• **WORK TASK**:
Reproduce, character for character, the entries from their opening line through the line with "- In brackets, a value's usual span".

• **RECORD EXCERPTS**:
------------------------
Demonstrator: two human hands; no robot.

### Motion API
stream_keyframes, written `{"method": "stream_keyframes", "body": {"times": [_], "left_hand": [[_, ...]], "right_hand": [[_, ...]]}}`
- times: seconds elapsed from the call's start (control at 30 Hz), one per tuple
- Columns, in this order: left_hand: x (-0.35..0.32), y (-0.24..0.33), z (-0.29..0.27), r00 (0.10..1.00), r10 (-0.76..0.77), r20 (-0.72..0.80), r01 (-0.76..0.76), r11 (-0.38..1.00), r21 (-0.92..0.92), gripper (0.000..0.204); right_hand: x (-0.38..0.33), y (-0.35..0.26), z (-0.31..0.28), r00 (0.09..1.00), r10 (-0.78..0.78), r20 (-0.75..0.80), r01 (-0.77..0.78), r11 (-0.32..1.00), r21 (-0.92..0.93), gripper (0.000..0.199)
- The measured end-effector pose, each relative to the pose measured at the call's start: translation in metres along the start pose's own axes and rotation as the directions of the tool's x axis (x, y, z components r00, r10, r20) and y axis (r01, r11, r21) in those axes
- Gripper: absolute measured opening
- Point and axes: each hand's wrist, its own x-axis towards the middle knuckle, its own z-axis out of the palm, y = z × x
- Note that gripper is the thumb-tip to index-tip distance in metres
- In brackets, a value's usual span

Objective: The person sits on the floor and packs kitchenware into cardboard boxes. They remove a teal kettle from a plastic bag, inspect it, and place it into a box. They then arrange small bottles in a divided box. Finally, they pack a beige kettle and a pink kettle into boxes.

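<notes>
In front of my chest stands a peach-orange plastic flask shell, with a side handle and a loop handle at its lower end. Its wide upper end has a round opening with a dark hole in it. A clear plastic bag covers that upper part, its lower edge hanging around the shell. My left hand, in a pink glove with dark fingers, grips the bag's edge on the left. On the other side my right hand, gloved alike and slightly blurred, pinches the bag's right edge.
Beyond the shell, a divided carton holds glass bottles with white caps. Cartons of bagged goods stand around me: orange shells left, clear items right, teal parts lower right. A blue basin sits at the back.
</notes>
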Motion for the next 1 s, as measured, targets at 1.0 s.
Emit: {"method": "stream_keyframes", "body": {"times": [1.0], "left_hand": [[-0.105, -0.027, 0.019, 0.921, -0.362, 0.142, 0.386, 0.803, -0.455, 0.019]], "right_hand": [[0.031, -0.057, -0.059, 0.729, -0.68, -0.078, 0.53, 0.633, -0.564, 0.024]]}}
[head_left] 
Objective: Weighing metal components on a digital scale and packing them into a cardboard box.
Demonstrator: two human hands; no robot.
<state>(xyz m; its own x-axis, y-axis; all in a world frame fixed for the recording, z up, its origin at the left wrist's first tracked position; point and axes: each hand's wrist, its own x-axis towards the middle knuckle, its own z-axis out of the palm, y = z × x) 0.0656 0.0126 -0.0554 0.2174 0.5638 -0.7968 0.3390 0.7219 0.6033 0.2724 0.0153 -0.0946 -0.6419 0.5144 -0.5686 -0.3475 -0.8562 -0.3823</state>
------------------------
• **FINISHED EXERCISE**:
Demonstrator: two human hands; no robot.

### Motion API
stream_keyframes, written `{"method": "stream_keyframes", "body": {"times": [_], "left_hand": [[_, ...]], "right_hand": [[_, ...]]}}`
- times: seconds elapsed from the call's start (control at 30 Hz), one per tuple
- Columns, in this order: left_hand: x (-0.35..0.32), y (-0.24..0.33), z (-0.29..0.27), r00 (0.10..1.00), r10 (-0.76..0.77), r20 (-0.72..0.80), r01 (-0.76..0.76), r11 (-0.38..1.00), r21 (-0.92..0.92), gripper (0.000..0.204); right_hand: x (-0.38..0.33), y (-0.35..0.26), z (-0.31..0.28), r00 (0.09..1.00), r10 (-0.78..0.78), r20 (-0.75..0.80), r01 (-0.77..0.78), r11 (-0.32..1.00), r21 (-0.92..0.93), gripper (0.000..0.199)
- The measured end-effector pose, each relative to the pose measured at the call's start: translation in metres along the start pose's own axes and rotation as the directions of the tool's x axis (x, y, z components r00, r10, r20) and y axis (r01, r11, r21) in those axes
- Gripper: absolute measured opening
- Point and axes: each hand's wrist, its own x-axis towards the middle knuckle, its own z-axis out of the palm, y = z × x
- Note that gripper is the thumb-tip to index-tip distance in metres
- In brackets, a value's usual span

What came before is the complete response.